The global economy in 2024 will probably experience a slowdown in growth due to three constraints. These stem from actions taken to deal with high uncertainty. We forecast growth to underrun potential growth rates in the US, China, and the eurozone.
The first constraint is the process of reigning in inflation. Inflation can directly provoke popular ire, and getting a rein on it tends to be a high political priority. In the US, many voters cite inflation as their reason for not supporting the Biden administration. Though the recent wave of global inflation finally peaked out during the first half of 2023, inflation still outstrips targets by several percentage points in many countries.
This is due to internal factors: lingering upward pressure on prices kept strong by the likes of expected inflation and wage increases driven by labor shortage. Central banks in the US and Europe will probably keep interest rates high through the first half of 2024 to get persistent inflation down. This will act as a drag on internal demand.
The second constraint on growth is the risk of supply chain disruptions. To avoid the effects of economic blackmail by rival countries and risk of loss due to transport network chaos, many countries are turning to “friendshoring,” the practice of building networks with suppliers in neighboring or friendly countries. And parallel to this, ensuring stable energy supply is also essential for decarbonization. Although these trends are positive for the economy inasmuch as they encourage more investment, the cost increases associated with rebuilding supply chains puts pressure on corporate profitability; so ultimately they could hit consumers in the pocketbook when the costs get passed on as higher prices, potentially acting as a downward pressure on the economy.
Debt marks the third constraint. In Europe and North America, rate hikes are likely to raise the cost of interest on debt. This will make it all the more urgent for governments to get debt they piled up during the pandemic under control. And among emerging economies, China has some particularly serious issues to deal with: non-financial private sector debt exceeded $40 trillion in 2023, surpassing that of the US to make China the country with the world’s highest. Even compared to its GDP per capita of about $20,000 (measured by purchasing power), this level is excessive, and the country is in a position that looks very similar to Japan’s when its bubble burst. As we see it, a slowdown in growth is inevitable.

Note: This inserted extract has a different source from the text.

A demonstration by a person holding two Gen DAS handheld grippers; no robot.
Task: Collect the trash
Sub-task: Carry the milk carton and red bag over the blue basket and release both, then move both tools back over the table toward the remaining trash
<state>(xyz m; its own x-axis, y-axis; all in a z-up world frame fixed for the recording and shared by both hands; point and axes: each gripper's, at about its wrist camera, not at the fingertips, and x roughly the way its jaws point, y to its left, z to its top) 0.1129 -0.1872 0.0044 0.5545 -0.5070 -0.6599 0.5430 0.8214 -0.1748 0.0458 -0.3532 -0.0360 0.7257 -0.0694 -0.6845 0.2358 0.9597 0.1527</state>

Though the uncertainty will clear up somewhat if these three constraints can be kept at bay, there are also plenty of things that could rekindle further uncertainty about the road ahead. The spread of the Israel–Hamas conflagration to other parts of the Middle East is one. That could easily cause crude prices to spike or put a choke on supply. A closing of the Suez Canal, as happened in response to the Six Day War in 1967, would deal a massive blow to shipping worldwide. And critical elections are on the calendar this year in Taiwan, Indonesia, Russia, and India—not to mention the US presidential election in November. If Donald Trump returns to the White House, his America-first policies could result in the country’s retire from international cooperation and throw domestic decarbonization policies into reverse.